MNanoBEIR / NanoBEIR-sr / NanoDBPedia

Overview

NanoBEIR-sr NanoDBPedia is a Serbian entity retrieval task derived from DBpedia-Entity. Queries are short translated entity needs, and documents are translated DBpedia-style entity descriptions. The task is useful for studying how retrieval models handle many-positive entity search: a query may point to many valid entities, and a strong model should retrieve a diverse relevant set rather than only one obvious exact-name match. It also tests whether Serbian entity search benefits more from lexical name overlap, dense semantic category matching, or a hybrid candidate pool.

Details

What the Original Data Measures

DBpedia-Entity evaluates ranking entities for information needs over DBpedia. In BEIR, it is used as an entity retrieval task with heterogeneous query styles, from exact names to short category-like descriptions. The MNanoBEIR Serbian version preserves that retrieval objective after translation. It measures whether models can connect Serbian entity needs to concise entity descriptions using names, aliases, entity types, places, occupations, and descriptive attributes.

Observed Data Profile

This Nano subset contains 50 queries, 6,045 documents, and 1,158 positive qrels. It is strongly multi-positive: the average is 23.16 positives per query, with a minimum of 1, median of 18.00, and maximum of 81. There are 48 multi-positive queries, covering 96.0% of the task. Queries are short at 41.18 characters on average, while documents average 338.86 characters. This creates a broad entity search setting where recall and ranking diversity matter more than finding a single match.

BM25 Evaluation Profile

BM25 uses the bm25 top-500 candidate subset. It reaches nDCG@10 0.4704, hit@10 0.9000, and recall@100 0.5458. The high hit@10 shows that lexical entity cues are strong: names, locations, and category terms often survive translation and appear directly in relevant descriptions. The lower recall shows that exact overlap does not cover the full positive set. BM25 can over-rank descriptions that share a name or term while missing entities that satisfy the query through type, location, or descriptive similarity.

Dense Evaluation Profile

Dense retrieval uses the harrier_oss_v1_270m top-500 candidate subset. It scores nDCG@10 0.5693, hit@10 0.9400, and recall@100 0.7150, clearly outperforming BM25. Dense retrieval is stronger because many entity needs are category or attribute based rather than exact-name lookups. It can connect queries about former republics, films shot in a place, architecture, or collections to relevant entity descriptions even when wording differs. The remaining difficulty is constraint satisfaction: semantically close entities may fail a specific place, type, or time condition.

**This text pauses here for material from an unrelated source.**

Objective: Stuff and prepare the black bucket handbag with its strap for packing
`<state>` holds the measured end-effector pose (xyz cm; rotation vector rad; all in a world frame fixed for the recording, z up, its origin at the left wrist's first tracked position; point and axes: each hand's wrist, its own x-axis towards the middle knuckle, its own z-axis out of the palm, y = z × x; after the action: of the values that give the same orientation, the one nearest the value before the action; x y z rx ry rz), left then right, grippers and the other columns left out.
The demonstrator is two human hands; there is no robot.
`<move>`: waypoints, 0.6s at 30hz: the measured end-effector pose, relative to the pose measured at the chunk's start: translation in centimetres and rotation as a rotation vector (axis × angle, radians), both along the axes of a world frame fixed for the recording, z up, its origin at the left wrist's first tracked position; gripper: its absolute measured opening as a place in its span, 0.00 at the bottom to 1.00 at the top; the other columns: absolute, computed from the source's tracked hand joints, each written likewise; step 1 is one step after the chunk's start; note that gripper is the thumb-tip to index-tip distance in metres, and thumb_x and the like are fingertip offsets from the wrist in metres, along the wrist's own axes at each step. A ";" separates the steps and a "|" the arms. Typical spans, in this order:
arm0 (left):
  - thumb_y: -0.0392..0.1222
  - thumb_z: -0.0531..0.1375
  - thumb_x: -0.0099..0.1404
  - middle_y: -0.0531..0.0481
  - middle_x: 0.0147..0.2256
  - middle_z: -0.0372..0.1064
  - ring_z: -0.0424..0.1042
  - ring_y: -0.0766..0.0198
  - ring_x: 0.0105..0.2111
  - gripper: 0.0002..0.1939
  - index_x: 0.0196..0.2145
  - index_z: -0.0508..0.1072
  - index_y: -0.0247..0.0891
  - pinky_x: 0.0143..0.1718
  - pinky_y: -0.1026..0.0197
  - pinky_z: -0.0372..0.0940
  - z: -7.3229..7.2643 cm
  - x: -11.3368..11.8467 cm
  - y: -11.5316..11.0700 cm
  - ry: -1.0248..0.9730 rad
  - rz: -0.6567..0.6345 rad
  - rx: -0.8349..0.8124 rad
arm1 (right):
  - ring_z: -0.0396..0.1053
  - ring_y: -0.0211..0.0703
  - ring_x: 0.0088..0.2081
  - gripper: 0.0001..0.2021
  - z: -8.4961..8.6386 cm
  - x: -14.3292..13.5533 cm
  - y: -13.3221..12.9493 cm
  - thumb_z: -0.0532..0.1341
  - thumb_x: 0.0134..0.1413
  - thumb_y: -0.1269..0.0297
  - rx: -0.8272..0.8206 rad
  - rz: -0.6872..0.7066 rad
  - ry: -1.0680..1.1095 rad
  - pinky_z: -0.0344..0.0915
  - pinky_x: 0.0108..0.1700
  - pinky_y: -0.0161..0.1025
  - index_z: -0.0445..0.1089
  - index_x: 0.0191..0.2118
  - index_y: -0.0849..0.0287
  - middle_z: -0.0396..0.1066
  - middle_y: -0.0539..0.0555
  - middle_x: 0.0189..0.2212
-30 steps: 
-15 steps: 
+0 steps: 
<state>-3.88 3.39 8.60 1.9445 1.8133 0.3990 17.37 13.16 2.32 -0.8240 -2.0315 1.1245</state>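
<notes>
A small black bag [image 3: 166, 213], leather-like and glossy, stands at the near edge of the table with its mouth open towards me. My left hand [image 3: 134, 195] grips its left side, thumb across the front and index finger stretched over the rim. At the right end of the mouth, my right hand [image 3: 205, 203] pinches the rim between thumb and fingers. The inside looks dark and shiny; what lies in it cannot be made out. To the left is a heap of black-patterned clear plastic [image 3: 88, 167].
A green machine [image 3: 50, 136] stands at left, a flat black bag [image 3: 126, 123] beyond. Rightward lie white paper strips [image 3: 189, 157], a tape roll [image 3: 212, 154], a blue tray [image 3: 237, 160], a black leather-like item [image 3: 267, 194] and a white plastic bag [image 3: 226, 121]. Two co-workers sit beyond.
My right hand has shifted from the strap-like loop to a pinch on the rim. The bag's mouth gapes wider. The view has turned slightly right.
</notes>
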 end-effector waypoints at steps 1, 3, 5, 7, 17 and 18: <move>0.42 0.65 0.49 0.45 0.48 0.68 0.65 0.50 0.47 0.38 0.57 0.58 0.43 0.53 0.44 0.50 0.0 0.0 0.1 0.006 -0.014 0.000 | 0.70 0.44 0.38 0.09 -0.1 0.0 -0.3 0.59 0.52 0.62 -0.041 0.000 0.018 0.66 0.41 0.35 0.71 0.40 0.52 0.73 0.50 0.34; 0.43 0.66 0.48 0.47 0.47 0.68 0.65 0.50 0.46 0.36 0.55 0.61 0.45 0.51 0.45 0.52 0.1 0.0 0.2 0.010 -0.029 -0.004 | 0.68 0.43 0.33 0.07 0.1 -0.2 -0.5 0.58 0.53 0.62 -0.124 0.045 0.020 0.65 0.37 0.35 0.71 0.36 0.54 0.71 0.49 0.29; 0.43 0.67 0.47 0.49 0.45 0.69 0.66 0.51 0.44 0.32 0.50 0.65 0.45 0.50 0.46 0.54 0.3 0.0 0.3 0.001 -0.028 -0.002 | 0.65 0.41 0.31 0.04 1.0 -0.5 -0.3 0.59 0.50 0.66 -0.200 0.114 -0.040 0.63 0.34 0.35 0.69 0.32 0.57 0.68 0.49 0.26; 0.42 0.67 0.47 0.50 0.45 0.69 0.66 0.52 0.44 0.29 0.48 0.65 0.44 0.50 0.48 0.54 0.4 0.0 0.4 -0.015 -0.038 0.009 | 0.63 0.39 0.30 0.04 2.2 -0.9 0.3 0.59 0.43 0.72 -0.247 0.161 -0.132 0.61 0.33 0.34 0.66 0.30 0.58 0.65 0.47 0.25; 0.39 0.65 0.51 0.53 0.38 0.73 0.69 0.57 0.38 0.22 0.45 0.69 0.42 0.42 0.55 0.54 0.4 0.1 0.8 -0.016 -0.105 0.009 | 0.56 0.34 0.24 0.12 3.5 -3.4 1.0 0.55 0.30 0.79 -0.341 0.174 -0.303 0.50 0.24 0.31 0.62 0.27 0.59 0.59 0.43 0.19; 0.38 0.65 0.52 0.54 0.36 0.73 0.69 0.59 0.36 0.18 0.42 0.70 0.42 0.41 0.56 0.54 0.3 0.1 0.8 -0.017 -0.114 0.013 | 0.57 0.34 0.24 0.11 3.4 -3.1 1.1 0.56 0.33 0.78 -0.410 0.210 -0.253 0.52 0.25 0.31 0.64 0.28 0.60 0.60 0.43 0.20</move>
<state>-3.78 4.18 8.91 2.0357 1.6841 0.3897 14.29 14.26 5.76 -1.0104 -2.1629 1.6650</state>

Reranking Hybrid Evaluation Profile

The reranking hybrid subset uses reranking_hybrid with exactly 100 candidates per query and no safeguard rows. It reaches nDCG@10 0.5567, hit@10 0.9600, and recall@100 0.6883. The hybrid pool has the best hit@10, while dense retrieval has stronger nDCG@10 and recall@100. This means combining lexical and dense signals helps ensure at least one relevant entity appears early, but dense ordering is slightly better for ranking many relevant entities and covering the positive set. A reranker can use the hybrid pool to balance exact entity anchors with semantic category matching.

Metric Interpretation for Model Researchers

Because most queries have many positives, hit@10 should be interpreted as a minimal first-page success measure, not full retrieval quality. Recall@100 shows how much of the relevant entity set is available, and nDCG@10 reflects whether useful entities are ranked early. The dense profile is strongest for coverage and early ranking, while reranking hybrid slightly improves first-page presence. This task helps separate exact entity-name retrieval from semantic entity-set retrieval.

Query and Relevance Type Tendencies

Queries include exact or near-exact entity references, short category phrases, and location-constrained needs. Relevant documents are compact entity descriptions with names, types, dates, locations, and identifying facts. Examples include an auto dealership, Alice Munro, Gallo-Roman architecture in Paris, former Yugoslav republics, and films shot in Venice. The task favors models that preserve entity identity while also matching categories and attributes.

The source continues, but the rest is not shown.